Revenu à la table ronde, je peignis un lièvre, puis je jugeai à propos de transformer le lièvre en buisson. Le buisson ne me plut pas davantage, j'en fis un arbre. Je changeai l'arbre en meule de foin, et la meule en nuage; puis je barbouillai tout le papier de bleu, et, après l'avoir déchiré de dépit, je me mis à dormir dans un fauteuil voltaire.

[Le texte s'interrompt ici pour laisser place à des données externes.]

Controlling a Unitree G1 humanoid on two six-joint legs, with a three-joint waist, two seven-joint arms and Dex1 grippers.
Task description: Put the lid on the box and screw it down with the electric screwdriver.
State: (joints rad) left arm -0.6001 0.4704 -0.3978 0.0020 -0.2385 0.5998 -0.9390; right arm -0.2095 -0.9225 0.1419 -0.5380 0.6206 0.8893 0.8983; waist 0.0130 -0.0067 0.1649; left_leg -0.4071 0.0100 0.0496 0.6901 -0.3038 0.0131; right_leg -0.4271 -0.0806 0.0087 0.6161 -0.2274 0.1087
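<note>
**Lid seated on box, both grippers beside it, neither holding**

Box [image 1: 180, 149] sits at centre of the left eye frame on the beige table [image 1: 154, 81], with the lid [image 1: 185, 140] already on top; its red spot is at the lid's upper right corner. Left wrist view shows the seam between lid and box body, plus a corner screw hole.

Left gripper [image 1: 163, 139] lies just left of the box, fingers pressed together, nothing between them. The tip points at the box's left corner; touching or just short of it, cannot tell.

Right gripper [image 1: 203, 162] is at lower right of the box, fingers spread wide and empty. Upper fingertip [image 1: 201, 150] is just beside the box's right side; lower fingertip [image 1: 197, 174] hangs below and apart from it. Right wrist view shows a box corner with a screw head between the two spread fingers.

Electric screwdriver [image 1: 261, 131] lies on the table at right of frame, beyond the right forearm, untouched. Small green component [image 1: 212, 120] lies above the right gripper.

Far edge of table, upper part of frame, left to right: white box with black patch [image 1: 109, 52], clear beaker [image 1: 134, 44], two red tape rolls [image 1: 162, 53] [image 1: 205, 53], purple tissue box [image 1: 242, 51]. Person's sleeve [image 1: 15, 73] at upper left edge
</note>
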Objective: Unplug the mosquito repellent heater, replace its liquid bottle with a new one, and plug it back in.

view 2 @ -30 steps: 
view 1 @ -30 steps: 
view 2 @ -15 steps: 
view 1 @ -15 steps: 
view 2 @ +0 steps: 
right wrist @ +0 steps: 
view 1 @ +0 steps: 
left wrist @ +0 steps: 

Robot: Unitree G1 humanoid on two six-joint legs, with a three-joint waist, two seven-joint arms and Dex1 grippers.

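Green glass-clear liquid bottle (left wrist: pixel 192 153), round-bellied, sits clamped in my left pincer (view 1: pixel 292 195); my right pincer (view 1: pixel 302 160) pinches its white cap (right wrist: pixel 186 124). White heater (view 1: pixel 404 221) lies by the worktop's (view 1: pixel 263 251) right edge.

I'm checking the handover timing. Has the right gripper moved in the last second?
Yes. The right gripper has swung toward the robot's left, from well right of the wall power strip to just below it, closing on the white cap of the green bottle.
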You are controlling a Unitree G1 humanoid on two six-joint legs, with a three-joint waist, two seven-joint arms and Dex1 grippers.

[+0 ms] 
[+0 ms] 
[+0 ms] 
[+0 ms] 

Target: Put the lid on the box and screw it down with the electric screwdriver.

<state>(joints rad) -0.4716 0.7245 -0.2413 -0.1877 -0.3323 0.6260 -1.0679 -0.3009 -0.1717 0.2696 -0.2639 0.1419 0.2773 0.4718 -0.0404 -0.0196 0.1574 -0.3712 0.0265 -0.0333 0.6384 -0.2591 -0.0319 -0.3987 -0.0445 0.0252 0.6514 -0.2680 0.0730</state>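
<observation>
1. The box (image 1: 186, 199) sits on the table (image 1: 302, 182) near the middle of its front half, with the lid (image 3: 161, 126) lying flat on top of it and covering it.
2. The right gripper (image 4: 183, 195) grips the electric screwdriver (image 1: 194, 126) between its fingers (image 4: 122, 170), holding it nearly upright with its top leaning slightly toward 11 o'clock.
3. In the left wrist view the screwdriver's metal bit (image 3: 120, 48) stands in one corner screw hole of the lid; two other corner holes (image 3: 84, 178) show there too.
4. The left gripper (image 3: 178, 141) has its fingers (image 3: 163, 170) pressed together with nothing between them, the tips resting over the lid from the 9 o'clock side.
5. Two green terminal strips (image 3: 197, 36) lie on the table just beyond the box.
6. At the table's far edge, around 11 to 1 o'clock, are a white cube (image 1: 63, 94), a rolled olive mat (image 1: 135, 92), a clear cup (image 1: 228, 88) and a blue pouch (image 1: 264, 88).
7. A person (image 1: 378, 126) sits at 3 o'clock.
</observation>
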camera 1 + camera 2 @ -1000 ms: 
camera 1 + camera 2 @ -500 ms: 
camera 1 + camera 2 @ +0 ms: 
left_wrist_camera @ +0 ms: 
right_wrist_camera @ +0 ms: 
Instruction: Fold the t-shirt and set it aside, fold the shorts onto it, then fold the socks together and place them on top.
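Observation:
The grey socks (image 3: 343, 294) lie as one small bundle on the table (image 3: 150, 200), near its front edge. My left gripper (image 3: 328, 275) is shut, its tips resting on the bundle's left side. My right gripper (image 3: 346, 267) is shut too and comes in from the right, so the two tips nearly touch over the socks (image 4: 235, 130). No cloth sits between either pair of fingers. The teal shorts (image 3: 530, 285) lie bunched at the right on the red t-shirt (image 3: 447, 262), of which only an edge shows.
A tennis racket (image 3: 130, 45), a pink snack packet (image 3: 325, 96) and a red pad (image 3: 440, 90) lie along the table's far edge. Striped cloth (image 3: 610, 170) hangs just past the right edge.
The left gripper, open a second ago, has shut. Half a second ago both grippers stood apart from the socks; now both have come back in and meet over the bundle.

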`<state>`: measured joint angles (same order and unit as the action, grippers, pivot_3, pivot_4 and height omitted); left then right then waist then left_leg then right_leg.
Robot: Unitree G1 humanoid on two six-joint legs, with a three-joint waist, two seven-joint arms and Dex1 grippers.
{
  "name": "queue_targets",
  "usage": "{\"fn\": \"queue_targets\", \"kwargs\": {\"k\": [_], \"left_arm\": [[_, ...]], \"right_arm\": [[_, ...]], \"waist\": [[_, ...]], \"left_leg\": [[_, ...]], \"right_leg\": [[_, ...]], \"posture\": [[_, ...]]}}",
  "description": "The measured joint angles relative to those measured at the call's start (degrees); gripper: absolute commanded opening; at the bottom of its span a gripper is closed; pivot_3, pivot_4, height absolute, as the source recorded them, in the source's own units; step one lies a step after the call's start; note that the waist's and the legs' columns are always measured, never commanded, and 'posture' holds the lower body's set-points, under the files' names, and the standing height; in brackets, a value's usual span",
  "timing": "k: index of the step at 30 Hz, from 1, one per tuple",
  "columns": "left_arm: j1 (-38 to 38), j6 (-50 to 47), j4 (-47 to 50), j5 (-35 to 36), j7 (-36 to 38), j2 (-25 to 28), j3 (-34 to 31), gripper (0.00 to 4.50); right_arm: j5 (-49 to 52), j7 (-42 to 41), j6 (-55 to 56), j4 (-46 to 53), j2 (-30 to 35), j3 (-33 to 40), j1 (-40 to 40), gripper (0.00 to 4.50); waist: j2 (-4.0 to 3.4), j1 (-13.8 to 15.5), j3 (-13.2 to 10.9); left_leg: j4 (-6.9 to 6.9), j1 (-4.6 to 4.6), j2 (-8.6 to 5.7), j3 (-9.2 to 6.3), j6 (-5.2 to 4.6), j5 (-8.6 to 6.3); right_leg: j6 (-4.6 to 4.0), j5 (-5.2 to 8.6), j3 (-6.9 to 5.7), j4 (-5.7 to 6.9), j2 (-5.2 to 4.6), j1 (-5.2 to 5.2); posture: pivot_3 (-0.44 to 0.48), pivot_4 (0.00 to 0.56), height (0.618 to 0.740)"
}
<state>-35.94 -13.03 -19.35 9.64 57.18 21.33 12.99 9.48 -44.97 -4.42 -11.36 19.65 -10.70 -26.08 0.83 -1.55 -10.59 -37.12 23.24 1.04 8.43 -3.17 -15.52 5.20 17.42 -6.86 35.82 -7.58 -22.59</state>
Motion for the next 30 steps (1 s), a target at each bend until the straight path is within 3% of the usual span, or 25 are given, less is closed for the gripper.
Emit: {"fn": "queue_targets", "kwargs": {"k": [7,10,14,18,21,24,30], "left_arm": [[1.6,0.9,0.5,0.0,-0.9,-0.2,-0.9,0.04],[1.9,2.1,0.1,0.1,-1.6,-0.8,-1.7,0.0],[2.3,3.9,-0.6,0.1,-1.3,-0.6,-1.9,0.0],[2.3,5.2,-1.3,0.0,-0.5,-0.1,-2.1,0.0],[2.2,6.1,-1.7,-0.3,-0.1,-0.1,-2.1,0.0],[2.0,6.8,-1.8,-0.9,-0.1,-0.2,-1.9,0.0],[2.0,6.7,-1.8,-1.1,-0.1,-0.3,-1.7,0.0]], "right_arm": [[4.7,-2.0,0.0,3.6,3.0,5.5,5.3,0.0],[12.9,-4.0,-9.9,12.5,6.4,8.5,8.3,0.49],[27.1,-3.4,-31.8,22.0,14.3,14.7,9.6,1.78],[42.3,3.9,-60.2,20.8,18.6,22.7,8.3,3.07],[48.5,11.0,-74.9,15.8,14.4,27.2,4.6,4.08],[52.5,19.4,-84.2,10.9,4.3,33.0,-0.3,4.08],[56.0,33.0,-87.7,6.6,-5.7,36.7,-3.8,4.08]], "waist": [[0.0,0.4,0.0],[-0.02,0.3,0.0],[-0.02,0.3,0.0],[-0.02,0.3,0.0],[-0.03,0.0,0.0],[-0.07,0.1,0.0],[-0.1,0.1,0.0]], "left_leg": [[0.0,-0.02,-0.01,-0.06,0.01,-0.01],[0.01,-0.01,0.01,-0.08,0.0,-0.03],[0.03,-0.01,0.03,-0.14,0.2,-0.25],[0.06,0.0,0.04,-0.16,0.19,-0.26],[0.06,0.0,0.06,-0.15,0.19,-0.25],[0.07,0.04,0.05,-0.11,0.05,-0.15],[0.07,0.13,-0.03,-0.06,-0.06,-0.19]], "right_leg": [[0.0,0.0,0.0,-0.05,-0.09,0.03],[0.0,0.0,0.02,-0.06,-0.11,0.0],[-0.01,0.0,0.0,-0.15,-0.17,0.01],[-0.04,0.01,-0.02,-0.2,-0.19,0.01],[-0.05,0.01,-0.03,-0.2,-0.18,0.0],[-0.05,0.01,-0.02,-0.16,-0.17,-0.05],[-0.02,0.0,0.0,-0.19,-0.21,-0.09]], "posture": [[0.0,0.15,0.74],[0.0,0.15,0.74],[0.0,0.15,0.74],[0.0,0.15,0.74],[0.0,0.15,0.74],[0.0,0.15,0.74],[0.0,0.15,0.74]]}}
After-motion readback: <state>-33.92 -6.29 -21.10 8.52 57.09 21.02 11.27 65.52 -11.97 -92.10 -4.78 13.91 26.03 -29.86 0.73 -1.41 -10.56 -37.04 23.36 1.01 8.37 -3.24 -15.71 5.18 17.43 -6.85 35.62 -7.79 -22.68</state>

Maman jouait le second concerto de Field; elle avait eu ce compositeur pour maître. Je sommeillais, et des visions légères, nettes et limpides, surgirent dans mon imagination. Maman exécuta ensuite la sonate pathétique de Beethoven, et des souvenirs tristes, sombres et oppressifs m'assaillirent. Maman jouait souvent ces deux morceaux; c'est pourquoi je me rappelle si bien les impressions qu'ils faisaient naître en moi.
J'avais le sentiment que je me souvenais de quelque chose; mais le souvenir de quoi? Il me semblait que je me rappelais ce qui n'était jamais arrivé.
En face de moi était la porte du cabinet de mon père. Je voyais entrer Iakov et d'autres paysans en cafetans et avec de longues barbes. La porte se refermait immédiatement sur eux: «Voilà, papa se remet à ses affaires», pensais-je.
Je croyais qu'il n'y avait rien au monde de plus sérieux que les affaires de papa. Ce qui me confirmait dans cette idéé, c'est que tout le monde s'approchait de la porte du cabinet sur la pointe des pieds et en parlant tout bas, tandis que la voix de papa arrivait distinctement. Je sentais aussi l'odeur de son cigare, laquelle, je ne sais pourquoi, m'attirait toujours.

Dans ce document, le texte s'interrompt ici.